When God begins moving in our lives, working through us and calling us to things greater than our own strength and abilities, we can find our focus shifting to those things. Without realizing it, pride can begin building that God is using us to accomplish His purposes. And so, as with the disciples in Luke 10, Jesus brings us back to the true foundation of our joy. That basic, initial element, the wonder of which we should never lose: salvation.
It is a reminder of what we were without Him. A reminder of what He saves us from.
Jesus brings us back to where this whole journey began. He brings us back to the cross.
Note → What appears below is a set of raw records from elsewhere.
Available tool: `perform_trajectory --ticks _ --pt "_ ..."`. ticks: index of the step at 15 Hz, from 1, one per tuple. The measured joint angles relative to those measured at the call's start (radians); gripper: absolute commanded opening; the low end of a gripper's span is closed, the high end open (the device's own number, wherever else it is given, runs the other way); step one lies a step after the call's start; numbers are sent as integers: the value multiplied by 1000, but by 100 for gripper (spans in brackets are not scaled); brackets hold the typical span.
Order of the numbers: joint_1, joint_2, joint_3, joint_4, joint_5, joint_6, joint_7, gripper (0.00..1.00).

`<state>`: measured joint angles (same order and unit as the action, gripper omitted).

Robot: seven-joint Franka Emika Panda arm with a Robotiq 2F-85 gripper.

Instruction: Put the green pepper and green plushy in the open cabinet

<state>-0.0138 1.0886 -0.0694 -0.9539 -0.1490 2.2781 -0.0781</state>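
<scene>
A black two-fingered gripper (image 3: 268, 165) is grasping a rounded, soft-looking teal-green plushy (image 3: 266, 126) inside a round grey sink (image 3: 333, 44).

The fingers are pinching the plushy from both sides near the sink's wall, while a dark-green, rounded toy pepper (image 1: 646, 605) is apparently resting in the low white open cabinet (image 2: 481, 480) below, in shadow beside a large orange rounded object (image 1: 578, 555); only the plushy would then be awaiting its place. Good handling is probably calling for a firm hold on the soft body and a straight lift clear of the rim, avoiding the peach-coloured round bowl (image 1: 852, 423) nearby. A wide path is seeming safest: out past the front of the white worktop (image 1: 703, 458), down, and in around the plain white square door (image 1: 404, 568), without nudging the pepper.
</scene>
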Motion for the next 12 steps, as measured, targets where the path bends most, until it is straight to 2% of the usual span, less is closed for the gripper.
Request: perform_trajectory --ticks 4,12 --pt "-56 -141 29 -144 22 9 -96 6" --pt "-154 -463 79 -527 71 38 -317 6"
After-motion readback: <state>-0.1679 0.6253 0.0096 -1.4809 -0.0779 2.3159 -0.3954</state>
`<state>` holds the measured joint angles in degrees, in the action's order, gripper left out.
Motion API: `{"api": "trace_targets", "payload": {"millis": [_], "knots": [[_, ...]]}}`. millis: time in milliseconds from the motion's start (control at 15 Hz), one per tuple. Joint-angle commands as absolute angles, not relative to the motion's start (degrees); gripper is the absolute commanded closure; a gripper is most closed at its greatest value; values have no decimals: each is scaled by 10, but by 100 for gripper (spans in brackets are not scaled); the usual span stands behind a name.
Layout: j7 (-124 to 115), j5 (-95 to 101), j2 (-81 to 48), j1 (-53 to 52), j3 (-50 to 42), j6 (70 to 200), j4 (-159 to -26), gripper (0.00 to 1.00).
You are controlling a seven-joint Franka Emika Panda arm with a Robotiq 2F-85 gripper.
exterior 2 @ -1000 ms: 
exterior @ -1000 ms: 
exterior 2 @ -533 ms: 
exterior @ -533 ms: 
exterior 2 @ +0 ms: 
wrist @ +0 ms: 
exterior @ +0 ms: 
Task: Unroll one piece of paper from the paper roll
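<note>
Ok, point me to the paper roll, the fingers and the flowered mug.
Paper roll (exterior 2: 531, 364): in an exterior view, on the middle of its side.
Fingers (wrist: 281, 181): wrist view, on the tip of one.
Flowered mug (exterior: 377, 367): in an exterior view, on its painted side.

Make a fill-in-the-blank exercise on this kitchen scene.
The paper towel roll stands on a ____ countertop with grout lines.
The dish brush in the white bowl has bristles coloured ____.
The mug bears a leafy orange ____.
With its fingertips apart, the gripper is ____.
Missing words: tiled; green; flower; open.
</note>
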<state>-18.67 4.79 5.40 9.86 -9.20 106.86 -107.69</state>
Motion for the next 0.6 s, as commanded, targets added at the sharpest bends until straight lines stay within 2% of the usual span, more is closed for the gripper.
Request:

Because the cross is not a simplistic element that we move beyond when we grow in spiritual maturity. It is not something that we exchange for “deeper” theology as our understanding grows. No, the cross is everything. And our tendency to lose sight of this emphasizes the importance of communion in our worship. Jesus instructed us, “Do this…in remembrance of Me” (1 Corinthians 11:24, 25). So we drink of the cup representing His blood shed for us. And we eat the bread representing His body broken for us. In doing so, we recall and proclaim His sacrifice, the basic element that is anything but simplistic for those who know Him – it is the foundation of our every hope and our every joy.
And as we grow in our walk with Christ and our understanding of Him, our amazement that He would save us continually grows. Our rejoicing that our names are written in the book of Life, never to be erased, sealed with the very Spirit of God and covenanted through the blood of Jesus shed on the cross – this only increases. Because as His Spirit transforms us into the image of Christ, we see more clearly our own wickedness and His magnificent grace. We realize more fully that we could not save ourselves; there was only one hope for a Savior, and He indeed came to save us.
Oh, let us never lose our wonder here. Because while there is a certain wonder at how God uses us, fulfilling His purposes in and through our lives, that we are vessels of clay through which His glory shines – this cannot eclipse the wonder that Christ has saved us. That we were looked upon by a Holy God who went to such lengths to ransom sinners and restore us to Himself.
O Lord, draw us back to the cross today. As we contemplate these verses, stir our hearts anew with wonder and rejoicing that You have saved us. You made us alive forever. May these words never become commonplace. With each hearing, root them more deeply in our heart to connect us always to Yours.
“And you were dead in your trespasses and sins in which you once walked, following the course of this world, following the prince of the power of the air, the spirit that is now at work in the sons of disobedience—among whom we all once lived in the passions of our flesh, carrying out the desires of the body and the mind, and were by nature children of wrath, like the rest of mankind. But God, being rich in mercy, because of the great love with which he loved us, even when we were dead in our trespasses, made us alive together with Christ—by grace you have been saved—and raised us up with him and seated us with him in the heavenly places in Christ Jesus, so that in the coming ages he might show the immeasurable riches of his grace in kindness toward us in Christ Jesus. For by grace you have been saved through faith. And this is not your own doing; it is the gift of God, not a result of works, so that no one may boast.”
“And you, who were dead in your trespasses and the uncircumcision of your flesh, God made alive together with him, having forgiven us all our trespasses, by canceling the record of debt that stood against us with its legal demands. This he set aside, nailing it to the cross. He disarmed the rulers and authorities and put them to open shame,
by triumphing over them in him.”
“For the wages of sin is death, but the gift of God is eternal life in Christ Jesus our Lord.”
“For God so loved the world, that he gave his only Son,
that whoever believes in him should not perish but have eternal life.”